Prompt Management

Agentle provides a flexible system for managing prompts, allowing you to organize, version, and reuse prompt templates across your application. This page explains how to use the prompt management system.

Basic Prompt Management

At the core of Agentle’s prompt management is the Prompt class and various prompt providers:

from agentle.prompts.models.prompt import Prompt
from agentle.prompts.prompt_providers.fs_prompt_provider import FSPromptProvider

# Create a prompt provider that loads prompts from files
prompt_provider = FSPromptProvider(base_path="./prompts")

# Load a prompt
weather_prompt = prompt_provider.provide("weather_template")

# Compile the prompt with variables
compiled_prompt = weather_prompt.compile(
    location="Tokyo",
    units="celsius",
    days=5
)

# Use the prompt with an agent
agent.run(compiled_prompt)

Creating Prompt Templates

Prompt templates are text files with variable placeholders that can be filled in at runtime. By default, Agentle uses a simple {{variable}} syntax for variables:

./prompts/weather_template.md
Please provide a detailed {{days}}-day weather forecast for {{location}} in {{units}} degrees.
Include information about:

1. Temperature highs and lows
2. Precipitation chances
3. Wind conditions
4. Any special weather alerts

Make the forecast concise but informative.

You can organize your prompts in a directory structure:

prompts/
├── travel/
│   ├── itinerary.txt
│   └── city_guide.txt
├── coding/
│   ├── python_explanation.txt
│   └── code_review.txt
└── weather_template.txt

Prompt Providers

Agentle supports multiple prompt providers for different storage mechanisms:

File System Provider

Store prompts as files on disk:

from agentle.prompts.prompt_providers.fs_prompt_provider import FSPromptProvider

# Load prompts from a directory
fs_provider = FSPromptProvider(base_path="./prompts")

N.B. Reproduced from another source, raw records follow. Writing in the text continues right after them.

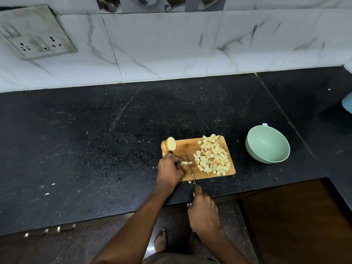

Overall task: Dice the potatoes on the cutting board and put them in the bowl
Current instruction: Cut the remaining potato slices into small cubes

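Note:
A wooden cutting board (183, 147) lies on the black counter. A heap of diced potato (213, 156) covers its right half. A potato half (169, 144) stands at the board's far left corner. My left hand (169, 171) pinches a potato strip (186, 163) against the board. My right hand (203, 210) grips the handle of a knife (190, 169), whose thin blade lies across the strip. A pale green bowl (267, 143) stands to the right of the board with nothing visible in it.
The black stone counter (95, 140) runs left to a tiled wall with a socket plate (36, 35). A blue item (347, 103) sits at the far right edge. One potato bit (189, 182) lies just off the board's near edge. My bare feet show below the counter edge.

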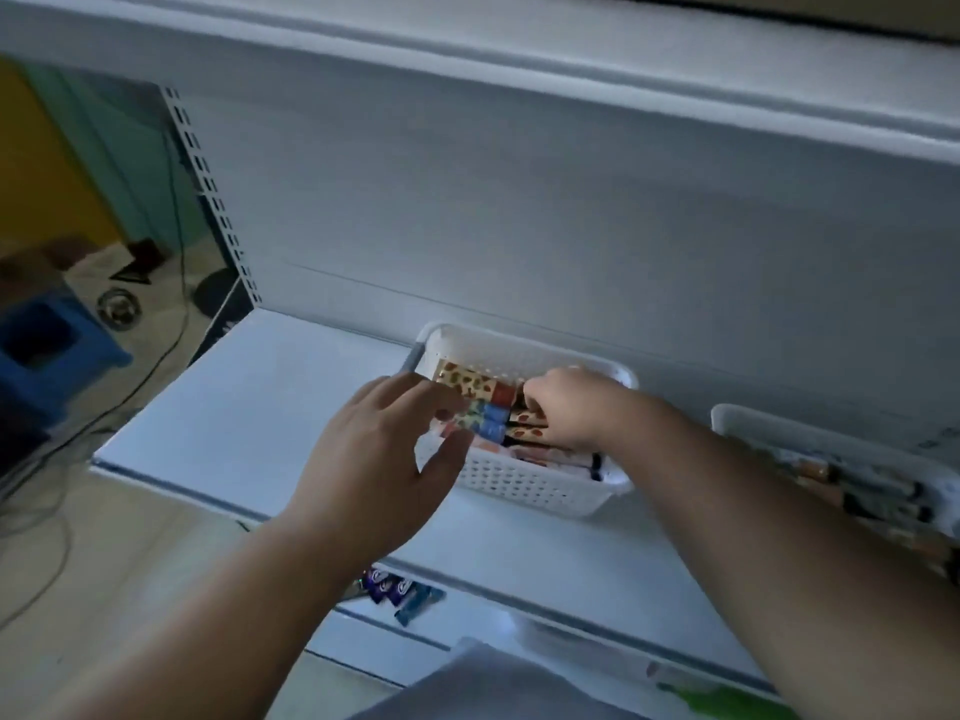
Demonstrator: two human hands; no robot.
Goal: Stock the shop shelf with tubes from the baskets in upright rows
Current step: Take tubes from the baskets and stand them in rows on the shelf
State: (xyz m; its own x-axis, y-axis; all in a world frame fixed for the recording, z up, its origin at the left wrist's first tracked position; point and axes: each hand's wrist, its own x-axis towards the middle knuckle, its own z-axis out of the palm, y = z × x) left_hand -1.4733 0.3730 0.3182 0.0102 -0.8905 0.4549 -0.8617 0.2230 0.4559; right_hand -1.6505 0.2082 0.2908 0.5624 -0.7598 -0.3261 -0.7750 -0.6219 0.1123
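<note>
A white perforated basket (524,488) stands on the white shelf (249,407), against the back panel. Several patterned tubes (470,379) lie flat inside it. My right hand (569,407) reaches into the basket from the right, its fingers curled down around a tube with a red pattern (527,433). My left hand (384,449) hovers over the basket's left end, fingers spread and loosely bent over the tubes, holding nothing that I can see. No tubes stand on the shelf in view.
A second white basket (737,420) with dark-capped tubes sits at the right edge. Wrapped items (400,592) lie on the lower shelf. A slotted upright (208,189) ends the shelf on the left; a blue stool (47,350) and cables are on the floor beyond.
</note>
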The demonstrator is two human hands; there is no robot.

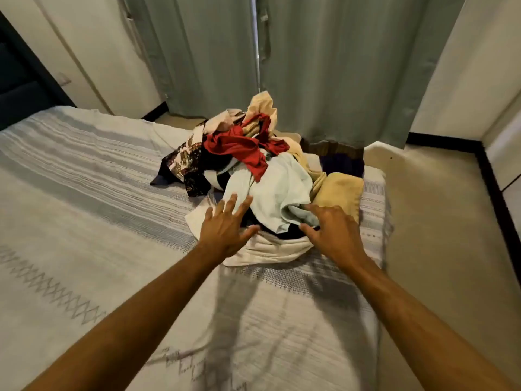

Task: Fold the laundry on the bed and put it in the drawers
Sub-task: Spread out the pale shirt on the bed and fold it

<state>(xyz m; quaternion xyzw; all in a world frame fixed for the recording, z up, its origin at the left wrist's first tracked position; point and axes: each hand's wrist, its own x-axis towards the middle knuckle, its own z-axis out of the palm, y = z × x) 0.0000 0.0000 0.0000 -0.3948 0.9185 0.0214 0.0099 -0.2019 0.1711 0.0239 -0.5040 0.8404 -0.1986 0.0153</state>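
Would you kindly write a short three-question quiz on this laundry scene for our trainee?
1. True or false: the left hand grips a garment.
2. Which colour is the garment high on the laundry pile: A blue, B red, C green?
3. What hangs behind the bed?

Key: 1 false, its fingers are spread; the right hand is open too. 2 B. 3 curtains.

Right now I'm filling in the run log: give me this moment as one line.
stage: reaching | left hand: open, over laundry pile | right hand: open, at pale garment | bed: nothing folded
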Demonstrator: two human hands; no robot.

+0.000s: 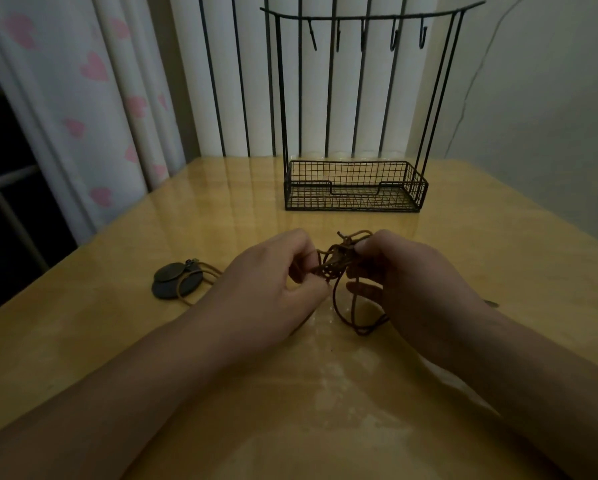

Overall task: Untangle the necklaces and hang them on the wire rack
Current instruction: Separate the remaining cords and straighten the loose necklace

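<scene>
Above the near desk (463, 271), left hand (273, 271) and right hand (404, 271) each pinch the knotted brown cord necklaces (339, 263); the wire rack (354, 188) stands beyond.

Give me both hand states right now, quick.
Left hand: closed, pinching the cord tangle.
Right hand: closed, pinching the same tangle from the other side.

Brown cord necklaces (339, 265) are sitting knotted in a clump at table centre — loops trailing toward six o'clock. Dark disc pendants (176, 280) are lying at nine o'clock. The black wire rack (354, 188) is standing upright at twelve o'clock — hooks bare.
</scene>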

# Load a prompt (will look for ./prompts/weather_template.txt)
prompt = fs_provider.provide("weather_template")

# Load from a subdirectory (will look for ./prompts/travel/itinerary.txt)
itinerary_prompt = fs_provider.provide("travel/itinerary")

In-Memory Provider

Define prompts directly in your code:

from agentle.prompts.prompt_providers.memory_prompt_provider import MemoryPromptProvider
from agentle.prompts.models.prompt import Prompt

# Create prompts
greeting_prompt = Prompt(template="Hello {{name}}! How can I help you today?")
farewell_prompt = Prompt(template="Goodbye {{name}}. Have a great day!")

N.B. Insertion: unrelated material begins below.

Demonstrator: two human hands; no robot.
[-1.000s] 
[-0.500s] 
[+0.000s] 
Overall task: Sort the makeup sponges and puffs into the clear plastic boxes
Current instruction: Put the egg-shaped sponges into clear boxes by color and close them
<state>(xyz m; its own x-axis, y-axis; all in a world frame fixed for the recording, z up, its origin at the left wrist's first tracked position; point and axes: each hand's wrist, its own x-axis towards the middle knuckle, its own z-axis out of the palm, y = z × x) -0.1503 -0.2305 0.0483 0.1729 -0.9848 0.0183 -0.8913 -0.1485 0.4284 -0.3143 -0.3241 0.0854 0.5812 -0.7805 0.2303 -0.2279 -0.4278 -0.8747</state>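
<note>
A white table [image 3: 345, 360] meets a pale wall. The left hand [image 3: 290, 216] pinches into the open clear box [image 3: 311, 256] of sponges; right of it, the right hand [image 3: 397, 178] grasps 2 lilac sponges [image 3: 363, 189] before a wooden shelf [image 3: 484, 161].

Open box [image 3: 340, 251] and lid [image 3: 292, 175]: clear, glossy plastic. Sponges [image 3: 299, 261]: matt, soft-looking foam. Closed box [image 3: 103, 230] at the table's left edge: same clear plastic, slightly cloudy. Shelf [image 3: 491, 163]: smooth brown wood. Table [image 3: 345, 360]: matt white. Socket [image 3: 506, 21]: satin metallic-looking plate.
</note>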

# Create an in-memory provider with these prompts
memory_provider = MemoryPromptProvider({
    "greeting": greeting_prompt,
    "farewell": farewell_prompt
})

# Load a prompt
prompt = memory_provider.provide("greeting")

# Compile with variables
compiled = prompt.compile(name="Alice")
print(compiled)  # "Hello Alice! How can I help you today?"

Database Provider

Store and retrieve prompts from various database systems, both SQL and NoSQL:

from agentle.prompts.prompt_providers.db_prompt_provider import DBPromptProvider

# SQLite example
import sqlite3

# Connect to a database
conn = sqlite3.connect("prompts.db")

# Create a table for prompts (if it doesn't exist)
conn.execute("""
    CREATE TABLE IF NOT EXISTS prompts (
        name TEXT PRIMARY KEY,
        template TEXT NOT NULL,
        created_at TIMESTAMP DEFAULT CURRENT_TIMESTAMP
    )
""")

# Insert some prompts
conn.execute(
    "INSERT OR REPLACE INTO prompts (name, template) VALUES (?, ?)",
    ("greeting", "Hello {{name}}! How can I help you today?")
)
conn.commit()

# Create a database prompt provider
db_provider = DBPromptProvider(
    connection=conn,
    query="SELECT template FROM prompts WHERE name = ?",
    param_conversion=lambda name: (name,)
)

# Load a prompt from the database
prompt = db_provider.provide("greeting")

The DBPromptProvider supports a wide range of database systems:

Relational Databases:

# PostgreSQL (with asyncpg)
import asyncpg

async def get_postgres_prompt():
    conn = await asyncpg.connect(
        user="postgres", password="password",
        database="mydb", host="localhost"
    )

    provider = DBPromptProvider(
        connection=conn,
        query="SELECT content FROM prompt_templates WHERE name = $1"
    )

    return provider.provide("welcome_email")

# MySQL/MariaDB
import mysql.connector

conn = mysql.connector.connect(
    host="localhost", user="user",
    password="password", database="mydb"
)

mysql_provider = DBPromptProvider(
    connection=conn,
    query="SELECT template FROM prompts WHERE name = %s"
)

NoSQL Databases:

# MongoDB
from pymongo import MongoClient

client = MongoClient("mongodb://localhost:27017/")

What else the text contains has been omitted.